■ Task objective
In the listing below, look for "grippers" and copy every line that has it.
**********
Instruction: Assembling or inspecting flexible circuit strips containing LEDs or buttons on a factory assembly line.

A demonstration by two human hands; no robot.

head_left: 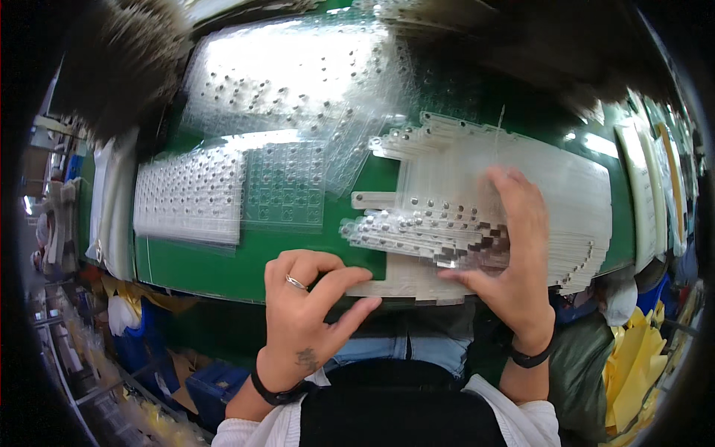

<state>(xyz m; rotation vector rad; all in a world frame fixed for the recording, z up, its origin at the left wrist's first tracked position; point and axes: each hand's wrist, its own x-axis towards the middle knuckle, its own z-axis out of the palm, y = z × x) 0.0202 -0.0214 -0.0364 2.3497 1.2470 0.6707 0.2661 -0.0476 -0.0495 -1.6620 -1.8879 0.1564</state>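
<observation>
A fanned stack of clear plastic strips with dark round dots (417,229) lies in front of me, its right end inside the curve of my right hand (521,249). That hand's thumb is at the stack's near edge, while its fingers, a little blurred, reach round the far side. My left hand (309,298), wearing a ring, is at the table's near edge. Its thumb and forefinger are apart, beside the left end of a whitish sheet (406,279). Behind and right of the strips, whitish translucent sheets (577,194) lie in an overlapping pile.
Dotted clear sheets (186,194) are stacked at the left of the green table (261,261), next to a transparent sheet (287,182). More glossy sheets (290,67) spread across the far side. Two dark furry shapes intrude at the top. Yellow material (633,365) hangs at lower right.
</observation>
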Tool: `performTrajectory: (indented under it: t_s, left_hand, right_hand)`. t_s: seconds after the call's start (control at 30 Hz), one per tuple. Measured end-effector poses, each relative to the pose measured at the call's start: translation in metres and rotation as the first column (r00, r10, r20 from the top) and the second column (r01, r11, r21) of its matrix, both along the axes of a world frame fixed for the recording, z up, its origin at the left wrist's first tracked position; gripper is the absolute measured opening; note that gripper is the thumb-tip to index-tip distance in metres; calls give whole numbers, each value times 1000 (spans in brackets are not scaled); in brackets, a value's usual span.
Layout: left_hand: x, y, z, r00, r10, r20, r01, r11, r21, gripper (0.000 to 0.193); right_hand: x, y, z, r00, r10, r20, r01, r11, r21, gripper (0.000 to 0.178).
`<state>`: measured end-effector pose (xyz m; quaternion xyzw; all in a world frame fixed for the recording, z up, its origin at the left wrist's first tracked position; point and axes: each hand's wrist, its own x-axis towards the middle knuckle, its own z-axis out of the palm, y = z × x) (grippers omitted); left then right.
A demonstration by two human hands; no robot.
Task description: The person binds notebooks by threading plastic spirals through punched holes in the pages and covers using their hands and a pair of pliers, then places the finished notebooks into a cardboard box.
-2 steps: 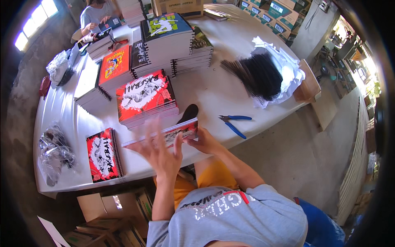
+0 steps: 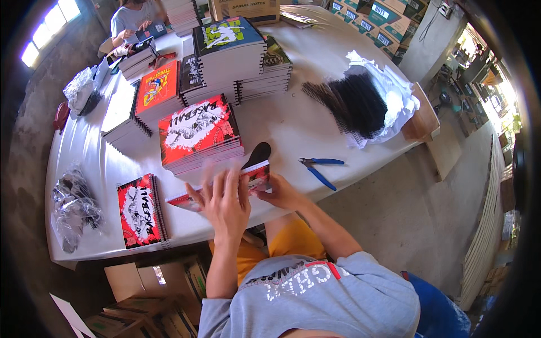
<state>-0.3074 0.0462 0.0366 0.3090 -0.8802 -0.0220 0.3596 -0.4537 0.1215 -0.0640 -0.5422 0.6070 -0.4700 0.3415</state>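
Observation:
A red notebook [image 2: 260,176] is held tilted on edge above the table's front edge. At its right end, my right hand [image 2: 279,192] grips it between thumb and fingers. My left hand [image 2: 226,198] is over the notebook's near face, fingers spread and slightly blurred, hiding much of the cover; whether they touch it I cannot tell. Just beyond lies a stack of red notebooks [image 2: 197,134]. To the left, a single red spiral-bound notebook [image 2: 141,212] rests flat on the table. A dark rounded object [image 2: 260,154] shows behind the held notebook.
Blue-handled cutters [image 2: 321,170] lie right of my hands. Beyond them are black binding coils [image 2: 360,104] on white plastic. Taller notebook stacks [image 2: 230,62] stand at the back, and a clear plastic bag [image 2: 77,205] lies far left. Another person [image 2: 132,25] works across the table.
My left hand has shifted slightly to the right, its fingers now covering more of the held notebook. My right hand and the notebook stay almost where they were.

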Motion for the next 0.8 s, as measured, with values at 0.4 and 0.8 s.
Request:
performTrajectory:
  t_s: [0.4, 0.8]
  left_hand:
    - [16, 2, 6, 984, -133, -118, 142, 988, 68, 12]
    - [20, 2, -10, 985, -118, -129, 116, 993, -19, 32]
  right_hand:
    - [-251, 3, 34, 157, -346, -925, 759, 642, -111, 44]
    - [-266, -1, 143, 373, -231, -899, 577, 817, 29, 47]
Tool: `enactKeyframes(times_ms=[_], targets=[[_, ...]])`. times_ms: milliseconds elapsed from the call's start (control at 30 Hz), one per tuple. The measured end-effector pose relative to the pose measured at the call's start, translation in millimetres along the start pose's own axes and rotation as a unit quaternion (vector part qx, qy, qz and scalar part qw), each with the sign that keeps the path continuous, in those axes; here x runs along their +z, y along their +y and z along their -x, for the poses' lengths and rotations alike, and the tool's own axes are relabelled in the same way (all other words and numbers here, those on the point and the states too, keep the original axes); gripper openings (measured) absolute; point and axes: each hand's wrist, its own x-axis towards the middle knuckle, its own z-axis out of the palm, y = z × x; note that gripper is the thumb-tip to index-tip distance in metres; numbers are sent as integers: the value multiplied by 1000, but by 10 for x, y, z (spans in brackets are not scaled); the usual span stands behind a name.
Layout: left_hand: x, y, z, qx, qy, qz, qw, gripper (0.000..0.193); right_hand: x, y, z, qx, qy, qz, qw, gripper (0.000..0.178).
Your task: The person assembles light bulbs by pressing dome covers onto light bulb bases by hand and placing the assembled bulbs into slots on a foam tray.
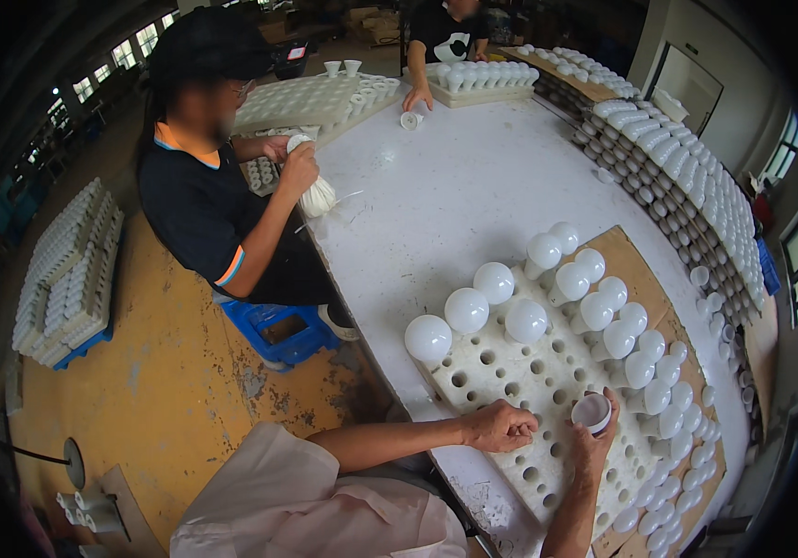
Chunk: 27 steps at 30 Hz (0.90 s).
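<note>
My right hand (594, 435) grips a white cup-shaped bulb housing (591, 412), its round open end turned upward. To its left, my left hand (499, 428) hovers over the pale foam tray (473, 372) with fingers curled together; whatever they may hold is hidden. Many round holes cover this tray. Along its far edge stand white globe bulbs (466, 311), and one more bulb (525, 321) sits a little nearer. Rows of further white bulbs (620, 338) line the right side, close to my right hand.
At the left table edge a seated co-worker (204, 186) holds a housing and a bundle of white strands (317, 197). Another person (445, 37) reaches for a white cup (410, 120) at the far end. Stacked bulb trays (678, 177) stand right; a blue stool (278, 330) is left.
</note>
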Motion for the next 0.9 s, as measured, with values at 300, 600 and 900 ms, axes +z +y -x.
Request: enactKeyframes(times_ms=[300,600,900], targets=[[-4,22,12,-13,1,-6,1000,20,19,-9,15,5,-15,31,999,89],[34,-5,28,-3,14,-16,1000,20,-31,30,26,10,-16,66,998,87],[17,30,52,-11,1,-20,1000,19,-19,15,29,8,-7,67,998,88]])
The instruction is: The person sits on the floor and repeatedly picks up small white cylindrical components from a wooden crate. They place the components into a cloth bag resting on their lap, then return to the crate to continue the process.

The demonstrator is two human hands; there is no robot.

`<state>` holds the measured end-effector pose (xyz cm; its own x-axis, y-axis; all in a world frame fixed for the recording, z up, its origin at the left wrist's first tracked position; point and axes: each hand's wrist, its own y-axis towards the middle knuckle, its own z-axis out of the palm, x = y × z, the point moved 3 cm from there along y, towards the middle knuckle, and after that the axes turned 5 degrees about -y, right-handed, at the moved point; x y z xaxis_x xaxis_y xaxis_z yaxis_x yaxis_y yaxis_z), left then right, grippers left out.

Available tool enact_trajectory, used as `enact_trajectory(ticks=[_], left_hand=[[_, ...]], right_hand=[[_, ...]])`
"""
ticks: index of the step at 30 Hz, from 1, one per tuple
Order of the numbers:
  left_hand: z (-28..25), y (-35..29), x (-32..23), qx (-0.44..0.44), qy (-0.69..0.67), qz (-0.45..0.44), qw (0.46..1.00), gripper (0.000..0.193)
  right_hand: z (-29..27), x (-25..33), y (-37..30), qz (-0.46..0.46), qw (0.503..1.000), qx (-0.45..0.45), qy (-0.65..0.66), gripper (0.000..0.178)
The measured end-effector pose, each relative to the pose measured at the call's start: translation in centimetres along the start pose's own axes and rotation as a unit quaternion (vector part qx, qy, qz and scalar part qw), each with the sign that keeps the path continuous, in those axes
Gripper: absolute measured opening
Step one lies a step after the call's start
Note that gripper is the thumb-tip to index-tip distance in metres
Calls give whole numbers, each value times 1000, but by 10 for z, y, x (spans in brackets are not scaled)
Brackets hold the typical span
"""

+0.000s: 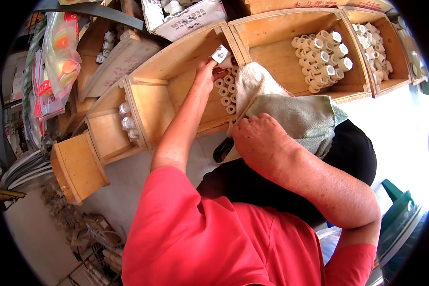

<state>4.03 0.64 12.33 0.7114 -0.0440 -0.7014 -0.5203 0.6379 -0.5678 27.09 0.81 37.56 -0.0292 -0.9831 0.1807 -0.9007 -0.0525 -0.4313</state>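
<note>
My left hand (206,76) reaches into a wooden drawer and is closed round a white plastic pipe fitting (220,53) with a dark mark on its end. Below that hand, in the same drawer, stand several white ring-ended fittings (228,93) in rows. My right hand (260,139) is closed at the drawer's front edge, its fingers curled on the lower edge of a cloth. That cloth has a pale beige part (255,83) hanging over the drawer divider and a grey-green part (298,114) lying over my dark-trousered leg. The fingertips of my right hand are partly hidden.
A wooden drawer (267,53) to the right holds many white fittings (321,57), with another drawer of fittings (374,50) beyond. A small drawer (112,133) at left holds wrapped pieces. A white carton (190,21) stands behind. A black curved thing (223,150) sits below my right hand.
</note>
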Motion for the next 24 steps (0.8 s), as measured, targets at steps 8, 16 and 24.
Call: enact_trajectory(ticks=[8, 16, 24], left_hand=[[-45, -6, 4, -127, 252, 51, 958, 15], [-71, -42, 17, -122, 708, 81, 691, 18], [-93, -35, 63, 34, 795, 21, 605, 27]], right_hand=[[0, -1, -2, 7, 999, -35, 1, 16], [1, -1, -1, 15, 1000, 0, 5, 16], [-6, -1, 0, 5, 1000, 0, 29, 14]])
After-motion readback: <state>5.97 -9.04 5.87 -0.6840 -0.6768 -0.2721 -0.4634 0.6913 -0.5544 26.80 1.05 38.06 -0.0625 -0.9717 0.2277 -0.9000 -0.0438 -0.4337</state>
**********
■ Result
`<state>`: measured end-effector pose (xyz m; quaternion xyzw; all in a world frame fixed for the recording, z up, its origin at the left wrist's first tracked position; point and axes: each hand's wrist, its own x-axis towards the middle knuckle, its own z-axis out of the palm, y = z × x) (grippers omitted); left then right.
`<state>` holds the measured end-effector pose (xyz cm; its own x-axis, y-axis; all in a world frame fixed for the recording, z up, its origin at the left wrist's first tracked position; point and axes: each hand's wrist, its own y-axis towards the middle knuckle, its own z-axis out of the palm, x = y × z, the point moved 3 cm from there along y, towards the middle knuckle, and after that the axes turned 5 degrees about -y, right-handed, at the moved point; x y z xaxis_x xaxis_y xaxis_z yaxis_x yaxis_y yaxis_z), left then right, grippers left out.

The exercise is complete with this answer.